== Task to complete ==
Retype the lines below exactly, from the one that contains "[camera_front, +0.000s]" through the last, and leave every picture out.

== Recorded data ==
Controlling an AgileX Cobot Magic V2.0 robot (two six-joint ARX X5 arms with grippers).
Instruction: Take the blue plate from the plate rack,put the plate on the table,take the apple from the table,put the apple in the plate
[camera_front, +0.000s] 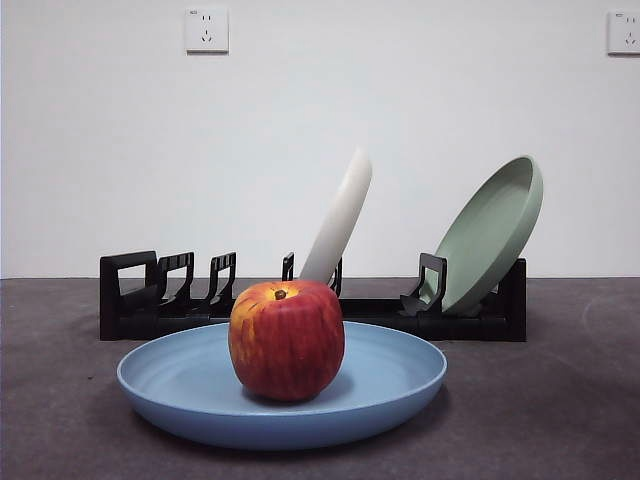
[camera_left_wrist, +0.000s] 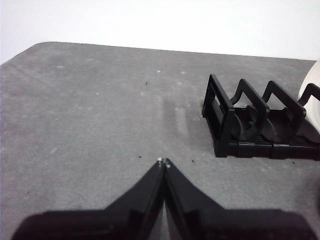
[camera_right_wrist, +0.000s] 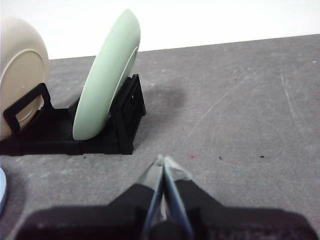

== Solution ==
[camera_front, +0.000s] 
[camera_left_wrist, +0.000s] 
[camera_right_wrist, +0.000s] 

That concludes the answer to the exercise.